Five Points to Tackle India’s 44 million Telecom Complaints
Top telecom officials agree that there is huge asymmetry between broadband providers and users. This must change.
An average Indian consumed 11 GB of data a month in 2017 and mobile data usage grew by 144 percent last year. However, consumers in India have not received the quality of service or experience from broadband providers that they seek.
Speaking at an event called Empowering India Digitally – Enhancing Broadband Quality & Enabling Consumer Choice in the capital, Telecom Regulatory Authority of India (TRAI) chairman, RS Sharma, and Telecom secretary, Aruna Sundararajan, admitted to the lapses in addressing the most pressing grievances of broadband users.
1. ‘Asymmetry Between Broadband Provider and Consumer is Huge’
This comment by telecom secretary, Aruna Sundararajan, came in the context of quality concerns regarding broadband services in the country. Be it call drops, rural connectivity, billing issues or network problems, India’s 500 million strong internet and 1.13 billion mobile user base has bristled with dissatisfaction over quality of service.
We at Department of Telecom have received 44 million complaints from consumers last year. We have noticed a lot of repeat complains from rural consumers.Aruna Sundararajan, Telecom Secretary
TRAI chairman RS Sharma added that the regulatory body had recommended the maintenance of a minimum data speed by service providers. That, however, has not happened.

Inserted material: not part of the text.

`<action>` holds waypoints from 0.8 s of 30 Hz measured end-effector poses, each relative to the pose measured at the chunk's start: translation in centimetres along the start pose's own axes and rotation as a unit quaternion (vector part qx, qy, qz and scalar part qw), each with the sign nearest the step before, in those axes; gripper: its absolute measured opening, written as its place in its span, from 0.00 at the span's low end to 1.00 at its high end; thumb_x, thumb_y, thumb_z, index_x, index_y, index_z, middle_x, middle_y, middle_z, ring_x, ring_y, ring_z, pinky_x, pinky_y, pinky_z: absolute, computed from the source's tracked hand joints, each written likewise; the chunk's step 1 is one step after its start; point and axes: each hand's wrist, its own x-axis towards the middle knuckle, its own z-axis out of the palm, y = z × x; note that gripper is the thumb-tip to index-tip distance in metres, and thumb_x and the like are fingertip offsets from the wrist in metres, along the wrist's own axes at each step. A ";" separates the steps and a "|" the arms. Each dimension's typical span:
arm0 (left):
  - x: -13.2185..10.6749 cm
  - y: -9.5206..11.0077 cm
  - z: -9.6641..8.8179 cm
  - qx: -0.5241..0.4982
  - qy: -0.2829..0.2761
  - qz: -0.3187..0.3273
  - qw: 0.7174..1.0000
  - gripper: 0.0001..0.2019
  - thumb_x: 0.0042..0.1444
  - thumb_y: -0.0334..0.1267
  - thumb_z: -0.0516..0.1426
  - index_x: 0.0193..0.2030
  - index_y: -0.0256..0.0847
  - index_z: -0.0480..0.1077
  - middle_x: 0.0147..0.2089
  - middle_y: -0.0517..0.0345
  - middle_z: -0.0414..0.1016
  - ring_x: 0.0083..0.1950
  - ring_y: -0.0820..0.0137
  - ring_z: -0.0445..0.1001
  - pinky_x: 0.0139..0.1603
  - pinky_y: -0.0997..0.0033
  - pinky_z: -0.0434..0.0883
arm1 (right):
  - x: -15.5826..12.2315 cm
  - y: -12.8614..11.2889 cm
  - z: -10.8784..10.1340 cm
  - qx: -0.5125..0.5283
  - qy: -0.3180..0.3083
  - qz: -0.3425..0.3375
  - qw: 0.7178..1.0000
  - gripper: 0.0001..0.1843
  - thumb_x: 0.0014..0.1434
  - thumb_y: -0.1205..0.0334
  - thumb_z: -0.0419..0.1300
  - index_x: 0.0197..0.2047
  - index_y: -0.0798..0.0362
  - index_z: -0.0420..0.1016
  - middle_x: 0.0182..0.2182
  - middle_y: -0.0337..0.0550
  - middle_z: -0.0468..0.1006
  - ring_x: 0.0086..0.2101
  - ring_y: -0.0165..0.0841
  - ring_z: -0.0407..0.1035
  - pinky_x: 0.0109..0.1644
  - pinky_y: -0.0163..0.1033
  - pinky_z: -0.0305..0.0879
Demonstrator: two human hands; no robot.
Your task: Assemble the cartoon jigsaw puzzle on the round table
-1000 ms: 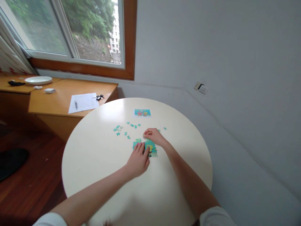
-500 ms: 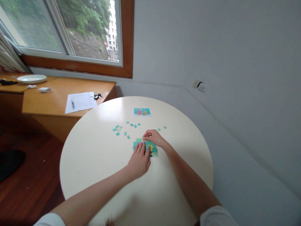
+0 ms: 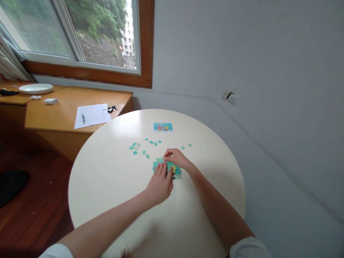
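A partly joined teal jigsaw [image 3: 176,171] lies near the middle of a round cream table [image 3: 113,179]. My left hand [image 3: 159,183] rests flat on the jigsaw's left side, fingers stretched out. My right hand [image 3: 176,157] sits at the jigsaw's top edge with its fingertips pinched on a small puzzle piece. Several loose teal pieces [image 3: 139,148] are scattered to the left and behind, and two more pieces [image 3: 186,146] lie to the right. A small reference picture [image 3: 162,127] lies farther back.
A wooden desk [image 3: 61,114] stands left of the table, under a window. It carries a sheet of paper with a pen [image 3: 91,114], keys [image 3: 110,108] and a white plate [image 3: 36,88]. A grey wall with a socket [image 3: 230,96] closes in on the right.
Both hands stay on the jigsaw. The right hand has shifted slightly toward me onto its top edge. The view has drifted a little.
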 end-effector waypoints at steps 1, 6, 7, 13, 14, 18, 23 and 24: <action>0.0 0.0 0.1 -0.003 0.004 0.001 1.000 0.24 0.59 0.37 0.46 0.60 0.26 0.60 0.64 0.26 0.57 0.67 0.47 0.55 0.63 0.43 0.54 | 0.0 -0.1 0.0 -0.030 0.000 -0.003 1.000 0.03 0.44 0.68 0.64 0.26 0.55 0.74 0.23 0.37 0.73 0.28 0.29 0.67 0.37 0.36 0.64; 0.0 0.0 0.2 0.001 0.005 0.002 1.000 0.24 0.59 0.37 0.46 0.60 0.26 0.60 0.64 0.26 0.57 0.67 0.46 0.54 0.62 0.42 0.55 | 0.4 -0.7 0.0 -0.183 -0.002 -0.004 0.983 0.02 0.46 0.68 0.64 0.27 0.54 0.75 0.32 0.40 0.72 0.34 0.30 0.66 0.41 0.36 0.61; 0.0 0.0 0.2 0.002 0.006 0.003 1.000 0.24 0.59 0.37 0.46 0.60 0.26 0.60 0.64 0.26 0.57 0.67 0.46 0.55 0.62 0.42 0.56 | 0.5 -0.8 0.0 -0.195 -0.007 -0.001 0.981 0.02 0.46 0.68 0.64 0.27 0.54 0.75 0.32 0.40 0.72 0.35 0.30 0.66 0.41 0.36 0.61; -0.1 -0.2 -0.1 -0.005 0.026 0.000 1.000 0.24 0.58 0.36 0.47 0.60 0.27 0.60 0.63 0.27 0.59 0.66 0.47 0.57 0.61 0.44 0.58 | 1.3 -0.3 -0.9 -0.081 -0.014 -0.003 0.997 0.11 0.40 0.63 0.68 0.29 0.54 0.73 0.28 0.38 0.71 0.29 0.28 0.64 0.35 0.35 0.61; -0.1 -0.2 -0.2 -0.011 0.032 -0.001 0.999 0.23 0.58 0.36 0.47 0.59 0.28 0.61 0.63 0.28 0.59 0.66 0.48 0.57 0.61 0.44 0.58 | 1.4 -0.1 -1.6 -0.026 0.005 -0.008 1.000 0.13 0.41 0.60 0.68 0.31 0.55 0.73 0.27 0.37 0.72 0.28 0.28 0.64 0.34 0.34 0.61; -0.2 -0.3 -0.7 -0.027 0.054 -0.002 0.998 0.22 0.61 0.39 0.46 0.59 0.31 0.61 0.63 0.33 0.61 0.65 0.52 0.58 0.64 0.46 0.56 | 1.7 1.6 -5.3 0.056 0.215 0.008 0.975 0.15 0.50 0.53 0.60 0.36 0.55 0.73 0.30 0.42 0.75 0.30 0.29 0.67 0.34 0.34 0.64; -0.1 -0.3 -0.4 0.023 0.063 -0.030 0.997 0.28 0.63 0.46 0.44 0.62 0.25 0.58 0.66 0.34 0.57 0.68 0.52 0.52 0.67 0.47 0.50 | 1.1 4.6 -9.1 -0.037 0.306 0.076 0.948 0.12 0.51 0.62 0.57 0.38 0.56 0.76 0.31 0.45 0.77 0.32 0.32 0.70 0.39 0.38 0.66; -0.1 -0.4 -0.2 0.030 0.056 -0.035 0.997 0.28 0.63 0.46 0.44 0.62 0.24 0.58 0.66 0.34 0.57 0.68 0.52 0.53 0.67 0.48 0.50 | 0.9 5.1 -9.4 -0.052 0.308 0.088 0.946 0.11 0.51 0.64 0.58 0.38 0.56 0.76 0.31 0.45 0.77 0.32 0.33 0.70 0.41 0.40 0.66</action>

2. Transparency and Quality Assurance are a Must
Telecom authorities agreed that we need clear legally enshrined consumer rights in the telecom services sector.
“In all our services, whether broadband or any other, quality assurance, appropriate disclosures and transparency are an extremely important component of every service.” said Sharma, adding that “broadband has become such a common word today that people are talking of it as a fundamental right.”
Sundararajan lent her support to a strong consumer voice in the telecom sector, especially with regards to broadband, stating that “like strong regulators, we need a strong consumer movement and activism”. In this regard she said that “ a separate ombudsman for the telecom sector” will soon be appointed.
It will consist of a three-layer grievance redressal mechanism including an appellate authority layer. The telecom sector needs to open doors for more disruptive innovations, along with strengthening consumer protection and rights.
3. Need to invest in Digital more than Physical Infrastructure
A key highlight of the discussion on broadband quality was Sundararajan’s point on the need to boost digital infrastructure in India. India still has about 700 million people who are not connected to the internet.
She contended that physical infrastructure is visible and hence gets more funding. “For every rupee spent on the telecom sector, 50p comes back to the government which is spent on physical infrastructure,” she said, adding that “physical infrastructure can wait, digital infrastructure should be the priority,” she said.
Elaborating her point to The Quint, the top official said that physical infrastructure like transport, logistics and hospitals have their own challenges. “In healthcare for example, it is not possible to build thousands of hospitals, especially with a skewed ratio of doctors in the country. Which is why, new digital highways can make remote access to doctors possible.”
4. ‘Need for more Disruptive Innovations’
“The telecom sector needs to open doors for more disruptive innovations, along with strengthening consumer protection and rights,” Sundararajan said.
The top telecom officials and other stakeholders at the event agreed that more competition through proper regulations have to be encouraged. Stating that there is no other sector in India where tariffs have been brought down by 93 percent, the telecom secretary spoke about the need to ensure an environment that encourages greater investment.
“India needs an Open Sky Policy and new technologies by promoting competition to ensure that players come up with solutions to provide quality telecom services for consumers.” RS Sharma added.
5. A Consumer Broadband Label
A key initiative at the event was the advocacy for consumer broadband labels containing mandatory disclosure of information regarding the service. Just like energy efficiency labels on consumer electronics like refrigerators and air-conditioners, and nutrition labels on food packages, a standardised label disclosing speed, data and pricing would increase transparency and accountability.
Consumer Broadband Labels, proposed by CUTS International, that advocates for creating a standard information disclosure mechanism would also empower consumer choice.
Describing the proposal as an “extremely attractive idea”, top regulator RS Sharma said that advertisements on television have claimed strong network and fast downloads in remote areas like the mountains, something that has not always happened. “Unless you can guarantee a minimum download speed you cannot advertise like that,” he added.